AVAILABLE DATA —
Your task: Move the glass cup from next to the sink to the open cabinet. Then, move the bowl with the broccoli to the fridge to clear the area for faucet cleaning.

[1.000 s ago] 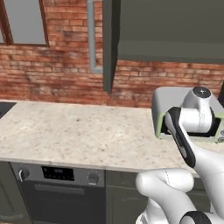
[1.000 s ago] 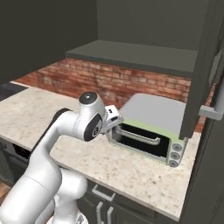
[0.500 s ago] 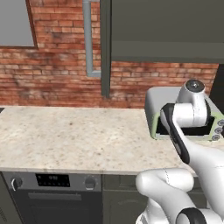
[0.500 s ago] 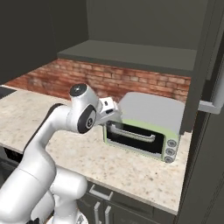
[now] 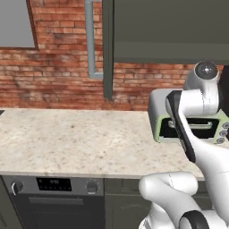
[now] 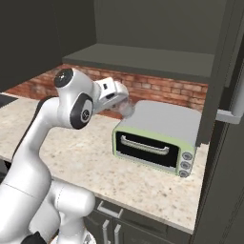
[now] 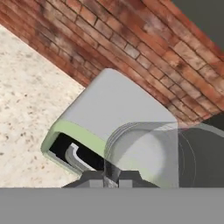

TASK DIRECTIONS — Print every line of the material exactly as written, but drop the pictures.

EXERCISE SOLUTION —
Your task: Move the glass cup from next to the sink to the open cabinet. Then, move the bowl with the broccoli to the fridge to clear the area for faucet cleaning.

[1.000 s ago] 
[1.000 s ago] 
[0.500 s ago] 
[0.500 s ago] 
[now] 
[now] 
[now] 

What was produced is the complete output.